# [EXERCISE REQUIREMENTS]
Skip the images and print the listing exactly.

# [DATA]
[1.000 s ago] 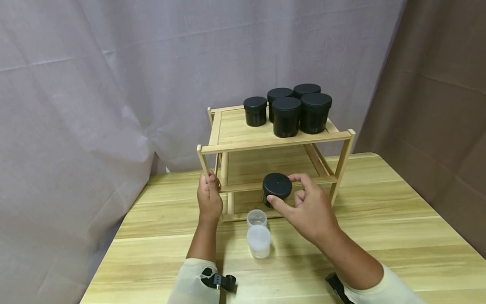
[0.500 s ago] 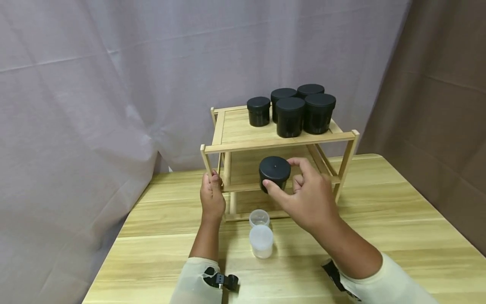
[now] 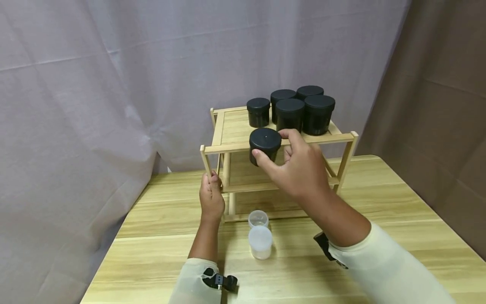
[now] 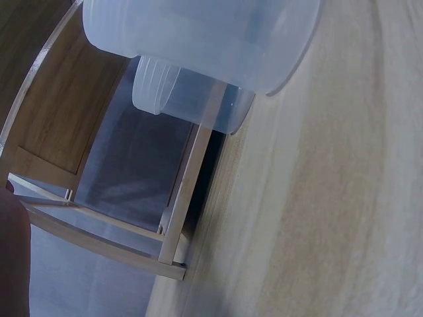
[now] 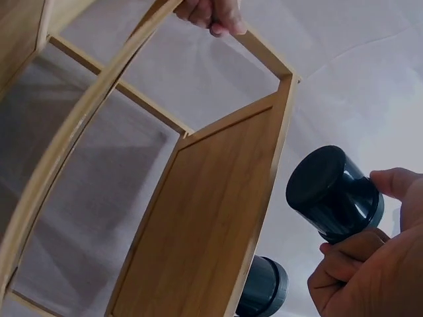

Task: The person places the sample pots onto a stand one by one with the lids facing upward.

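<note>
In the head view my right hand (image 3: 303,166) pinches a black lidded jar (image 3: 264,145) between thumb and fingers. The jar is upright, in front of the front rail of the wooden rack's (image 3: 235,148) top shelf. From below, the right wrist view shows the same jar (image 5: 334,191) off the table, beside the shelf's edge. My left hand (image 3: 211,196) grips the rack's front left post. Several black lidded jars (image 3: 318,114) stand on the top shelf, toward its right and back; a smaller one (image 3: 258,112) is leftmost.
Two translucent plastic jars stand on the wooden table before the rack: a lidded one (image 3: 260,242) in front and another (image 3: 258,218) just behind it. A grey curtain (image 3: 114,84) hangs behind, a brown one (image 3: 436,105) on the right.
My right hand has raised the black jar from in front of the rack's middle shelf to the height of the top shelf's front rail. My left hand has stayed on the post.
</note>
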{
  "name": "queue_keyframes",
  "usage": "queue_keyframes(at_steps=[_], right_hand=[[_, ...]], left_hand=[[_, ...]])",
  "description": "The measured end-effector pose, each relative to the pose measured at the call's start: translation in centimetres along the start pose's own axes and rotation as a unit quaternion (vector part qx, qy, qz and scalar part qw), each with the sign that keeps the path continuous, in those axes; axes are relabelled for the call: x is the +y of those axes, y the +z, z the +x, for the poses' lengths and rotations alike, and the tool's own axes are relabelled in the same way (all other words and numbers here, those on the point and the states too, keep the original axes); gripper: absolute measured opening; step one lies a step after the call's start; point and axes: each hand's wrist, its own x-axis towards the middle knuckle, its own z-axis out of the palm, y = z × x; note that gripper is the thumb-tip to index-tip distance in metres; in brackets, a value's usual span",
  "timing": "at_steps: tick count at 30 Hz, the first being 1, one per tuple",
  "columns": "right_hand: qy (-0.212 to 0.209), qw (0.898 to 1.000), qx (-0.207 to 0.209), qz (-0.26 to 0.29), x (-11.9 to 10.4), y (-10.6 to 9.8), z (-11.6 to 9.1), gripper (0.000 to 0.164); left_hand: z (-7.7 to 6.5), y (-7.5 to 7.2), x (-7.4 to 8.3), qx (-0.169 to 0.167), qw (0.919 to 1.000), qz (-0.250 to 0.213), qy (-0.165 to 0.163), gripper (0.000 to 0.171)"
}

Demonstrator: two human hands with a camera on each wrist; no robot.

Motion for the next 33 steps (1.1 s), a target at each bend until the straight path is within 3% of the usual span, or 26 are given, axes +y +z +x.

# [TASK OUTPUT]
[1.000 s ago] 
[0.500 s ago] 
[now] 
[now] 
[now] 

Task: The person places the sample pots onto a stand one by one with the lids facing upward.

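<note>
In the head view my right hand (image 3: 303,166) pinches a black lidded jar (image 3: 264,145) between thumb and fingers. The jar is upright, in front of the front rail of the wooden rack's (image 3: 235,148) top shelf. From below, the right wrist view shows the same jar (image 5: 334,191) off the table, beside the shelf's edge. My left hand (image 3: 211,196) grips the rack's front left post. Several black lidded jars (image 3: 318,114) stand on the top shelf, toward its right and back; a smaller one (image 3: 258,112) is leftmost.
Two translucent plastic jars stand on the wooden table before the rack: a lidded one (image 3: 260,242) in front and another (image 3: 258,218) just behind it. A grey curtain (image 3: 114,84) hangs behind, a brown one (image 3: 436,105) on the right.
My right hand has raised the black jar from in front of the rack's middle shelf to the height of the top shelf's front rail. My left hand has stayed on the post.
</note>
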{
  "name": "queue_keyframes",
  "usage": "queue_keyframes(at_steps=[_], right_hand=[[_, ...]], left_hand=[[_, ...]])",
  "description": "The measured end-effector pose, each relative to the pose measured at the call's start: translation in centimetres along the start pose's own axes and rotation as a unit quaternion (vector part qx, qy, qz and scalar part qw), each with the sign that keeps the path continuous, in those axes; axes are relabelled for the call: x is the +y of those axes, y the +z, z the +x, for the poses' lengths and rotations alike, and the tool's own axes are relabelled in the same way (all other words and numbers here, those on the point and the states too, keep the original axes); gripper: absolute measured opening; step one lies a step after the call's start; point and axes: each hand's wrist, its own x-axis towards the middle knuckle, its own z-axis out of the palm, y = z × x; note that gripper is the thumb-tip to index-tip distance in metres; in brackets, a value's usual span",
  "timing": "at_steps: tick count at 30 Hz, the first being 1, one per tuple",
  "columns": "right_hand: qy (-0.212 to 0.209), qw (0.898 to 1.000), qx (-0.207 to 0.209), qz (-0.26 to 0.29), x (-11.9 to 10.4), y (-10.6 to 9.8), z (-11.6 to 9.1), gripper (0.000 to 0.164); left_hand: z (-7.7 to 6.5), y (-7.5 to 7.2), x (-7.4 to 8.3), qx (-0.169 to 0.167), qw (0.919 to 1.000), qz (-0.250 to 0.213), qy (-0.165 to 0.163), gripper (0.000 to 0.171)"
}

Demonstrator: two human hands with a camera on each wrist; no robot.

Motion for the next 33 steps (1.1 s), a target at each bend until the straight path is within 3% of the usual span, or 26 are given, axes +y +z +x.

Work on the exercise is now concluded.